▶ About this task: The answer is a stretch of the material below, returned exactly: the line containing "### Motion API", the line containing "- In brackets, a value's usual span", and all lines between.

▶ Exercise data:
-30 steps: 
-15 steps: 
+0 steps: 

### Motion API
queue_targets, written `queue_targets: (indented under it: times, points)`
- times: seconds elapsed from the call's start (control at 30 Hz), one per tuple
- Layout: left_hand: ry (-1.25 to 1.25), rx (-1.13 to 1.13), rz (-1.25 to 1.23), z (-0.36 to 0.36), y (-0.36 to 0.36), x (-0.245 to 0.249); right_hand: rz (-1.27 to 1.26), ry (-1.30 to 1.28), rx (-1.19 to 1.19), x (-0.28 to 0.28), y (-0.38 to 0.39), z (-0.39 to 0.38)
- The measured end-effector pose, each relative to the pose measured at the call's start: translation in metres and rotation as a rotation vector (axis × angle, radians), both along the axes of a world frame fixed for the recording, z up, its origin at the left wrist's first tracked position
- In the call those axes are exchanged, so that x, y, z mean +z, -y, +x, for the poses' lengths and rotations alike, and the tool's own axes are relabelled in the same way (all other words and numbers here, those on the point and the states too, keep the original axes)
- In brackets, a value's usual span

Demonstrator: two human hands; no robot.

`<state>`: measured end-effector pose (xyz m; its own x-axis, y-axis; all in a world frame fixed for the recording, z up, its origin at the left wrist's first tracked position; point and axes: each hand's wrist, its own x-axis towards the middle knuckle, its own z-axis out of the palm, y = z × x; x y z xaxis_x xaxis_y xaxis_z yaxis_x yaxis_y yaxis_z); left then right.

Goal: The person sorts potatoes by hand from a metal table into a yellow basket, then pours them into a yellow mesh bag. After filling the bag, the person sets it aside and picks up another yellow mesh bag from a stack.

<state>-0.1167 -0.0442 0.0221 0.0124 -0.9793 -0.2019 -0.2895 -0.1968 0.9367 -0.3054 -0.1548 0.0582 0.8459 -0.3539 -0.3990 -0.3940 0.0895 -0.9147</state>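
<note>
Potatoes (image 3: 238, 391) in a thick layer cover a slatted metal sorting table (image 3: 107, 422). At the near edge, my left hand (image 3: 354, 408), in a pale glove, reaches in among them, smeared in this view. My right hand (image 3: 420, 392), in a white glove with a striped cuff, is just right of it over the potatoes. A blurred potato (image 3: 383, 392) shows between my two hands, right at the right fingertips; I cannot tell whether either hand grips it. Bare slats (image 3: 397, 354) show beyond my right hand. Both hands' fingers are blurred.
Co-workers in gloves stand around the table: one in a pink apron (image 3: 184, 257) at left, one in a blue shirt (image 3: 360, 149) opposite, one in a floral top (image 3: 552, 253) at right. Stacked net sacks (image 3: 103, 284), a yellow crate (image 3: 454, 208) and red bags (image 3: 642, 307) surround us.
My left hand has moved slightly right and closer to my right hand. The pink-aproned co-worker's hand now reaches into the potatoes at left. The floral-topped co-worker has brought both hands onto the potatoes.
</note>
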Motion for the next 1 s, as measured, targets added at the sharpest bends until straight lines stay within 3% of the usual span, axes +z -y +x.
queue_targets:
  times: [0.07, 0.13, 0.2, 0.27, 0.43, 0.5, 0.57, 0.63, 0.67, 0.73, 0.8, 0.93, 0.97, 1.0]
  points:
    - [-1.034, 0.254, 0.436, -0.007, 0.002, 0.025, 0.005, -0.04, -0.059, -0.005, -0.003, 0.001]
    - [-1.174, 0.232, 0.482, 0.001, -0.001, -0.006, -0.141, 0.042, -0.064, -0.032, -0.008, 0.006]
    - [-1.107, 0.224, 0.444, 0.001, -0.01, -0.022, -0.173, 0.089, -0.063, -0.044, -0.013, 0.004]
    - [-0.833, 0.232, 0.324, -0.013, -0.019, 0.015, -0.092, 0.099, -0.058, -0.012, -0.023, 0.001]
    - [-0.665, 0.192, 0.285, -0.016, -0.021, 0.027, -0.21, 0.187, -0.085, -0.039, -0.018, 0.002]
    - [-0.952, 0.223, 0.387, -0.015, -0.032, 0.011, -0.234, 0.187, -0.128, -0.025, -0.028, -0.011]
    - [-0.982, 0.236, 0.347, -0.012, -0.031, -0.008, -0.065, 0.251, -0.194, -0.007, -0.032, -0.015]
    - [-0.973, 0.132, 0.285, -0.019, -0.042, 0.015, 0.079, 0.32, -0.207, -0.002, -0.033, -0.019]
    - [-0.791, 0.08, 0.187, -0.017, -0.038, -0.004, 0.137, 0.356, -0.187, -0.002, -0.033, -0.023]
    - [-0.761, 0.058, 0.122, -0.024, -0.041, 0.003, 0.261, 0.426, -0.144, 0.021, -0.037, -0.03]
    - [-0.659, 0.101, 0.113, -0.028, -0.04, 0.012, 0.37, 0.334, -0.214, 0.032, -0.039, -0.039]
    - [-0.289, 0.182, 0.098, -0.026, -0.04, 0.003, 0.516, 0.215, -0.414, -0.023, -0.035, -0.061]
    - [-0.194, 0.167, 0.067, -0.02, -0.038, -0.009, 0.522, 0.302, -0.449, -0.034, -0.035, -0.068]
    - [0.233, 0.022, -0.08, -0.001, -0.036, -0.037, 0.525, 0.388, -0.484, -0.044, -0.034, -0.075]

▶ Written solution:
### Motion API
queue_targets, written `queue_targets: (indented under it: times, points)`
- times: seconds elapsed from the call's start (control at 30 Hz), one per tuple
- Layout: left_hand: ry (-1.25 to 1.25), rx (-1.13 to 1.13), rz (-1.25 to 1.23), z (-0.36 to 0.36), y (-0.36 to 0.36), x (-0.245 to 0.249); right_hand: rz (-1.27 to 1.26), ry (-1.30 to 1.28), rx (-1.19 to 1.19), x (-0.28 to 0.28), y (-0.38 to 0.39), z (-0.39 to 0.38)
- The measured end-effector pose, each relative to the pose measured at the call's start: translation in metres and rotation as a rotation vector (axis × angle, radians), both along the axes of a world frame fixed for the recording, z up, its origin at the left wrist's first tracked position
- In the call those axes are exchanged, so that x, y, z mean +z, -y, +x, for the poses' lengths and rotations alike, and the tool's own axes are relabelled in the same way (all other words and numbers here, those on the point and the states too, keep the original axes)
- In brackets, a value's usual span

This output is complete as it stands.